How do I use pdfminer as a library

python pdf pdfminer

84,155

Solution 1

Here is a cleaned up version I finally produced that worked for me. The following just simply returns the string in a PDF, given its filename. I hope this saves someone time.

from pdfminer.pdfinterp import PDFResourceManager, process_pdf
from pdfminer.converter import TextConverter
from pdfminer.layout import LAParams
from cStringIO import StringIO
def convert_pdf(path):
    rsrcmgr = PDFResourceManager()
    retstr = StringIO()
    codec = 'utf-8'
    laparams = LAParams()
    device = TextConverter(rsrcmgr, retstr, codec=codec, laparams=laparams)
    fp = file(path, 'rb')
    process_pdf(rsrcmgr, device, fp)
    fp.close()
    device.close()
    str = retstr.getvalue()
    retstr.close()
    return str

This solution was valid until API changes in November 2013.

Solution 2

Here is a new solution that works with the latest version:

from pdfminer.pdfinterp import PDFResourceManager, PDFPageInterpreter
from pdfminer.converter import TextConverter
from pdfminer.layout import LAParams
from pdfminer.pdfpage import PDFPage
from cStringIO import StringIO
def convert_pdf_to_txt(path):
    rsrcmgr = PDFResourceManager()
    retstr = StringIO()
    codec = 'utf-8'
    laparams = LAParams()
    device = TextConverter(rsrcmgr, retstr, codec=codec, laparams=laparams)
    fp = file(path, 'rb')
    interpreter = PDFPageInterpreter(rsrcmgr, device)
    password = ""
    maxpages = 0
    caching = True
    pagenos=set()
    for page in PDFPage.get_pages(fp, pagenos, maxpages=maxpages, password=password,caching=caching, check_extractable=True):
        interpreter.process_page(page)
    fp.close()
    device.close()
    str = retstr.getvalue()
    retstr.close()
    return str

Solution 3

I know it is poor taste to answer your own question, but I think I may have figured this out and I don't want anyone else to waste their time looking for a solution to my problem.

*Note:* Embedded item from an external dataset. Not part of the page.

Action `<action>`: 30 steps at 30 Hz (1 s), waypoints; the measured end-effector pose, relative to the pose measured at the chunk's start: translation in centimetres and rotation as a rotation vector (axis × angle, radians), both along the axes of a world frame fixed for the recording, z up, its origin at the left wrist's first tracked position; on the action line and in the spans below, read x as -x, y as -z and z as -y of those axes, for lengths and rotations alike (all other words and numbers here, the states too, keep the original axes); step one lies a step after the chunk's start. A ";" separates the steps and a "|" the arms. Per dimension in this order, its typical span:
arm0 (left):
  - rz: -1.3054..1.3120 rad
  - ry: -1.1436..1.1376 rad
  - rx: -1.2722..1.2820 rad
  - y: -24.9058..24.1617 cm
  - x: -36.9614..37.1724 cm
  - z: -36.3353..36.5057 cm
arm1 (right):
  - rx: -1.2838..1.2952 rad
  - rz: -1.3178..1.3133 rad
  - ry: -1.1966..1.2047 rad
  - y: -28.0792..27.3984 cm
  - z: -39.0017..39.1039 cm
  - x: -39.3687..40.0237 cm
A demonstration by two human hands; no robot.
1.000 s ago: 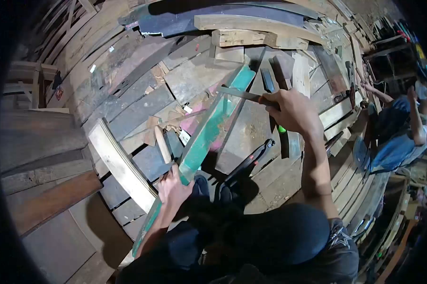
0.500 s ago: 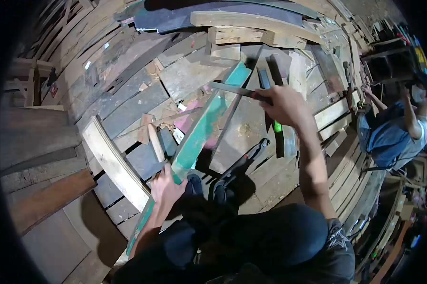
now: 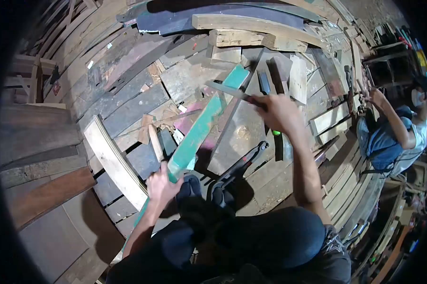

I followed the suggestion in a one of the links posted in my question and re-purposed the current pdf2txt.py script included with pdfminer. Here is the function in case it is useful to anyone else. Thanks to the user skyl for posting that answer, all I had to to was make a couple of changes to make it work with the current version of pdfminer.

This function take a pdf and creates a .txt file in the same directory with the same name.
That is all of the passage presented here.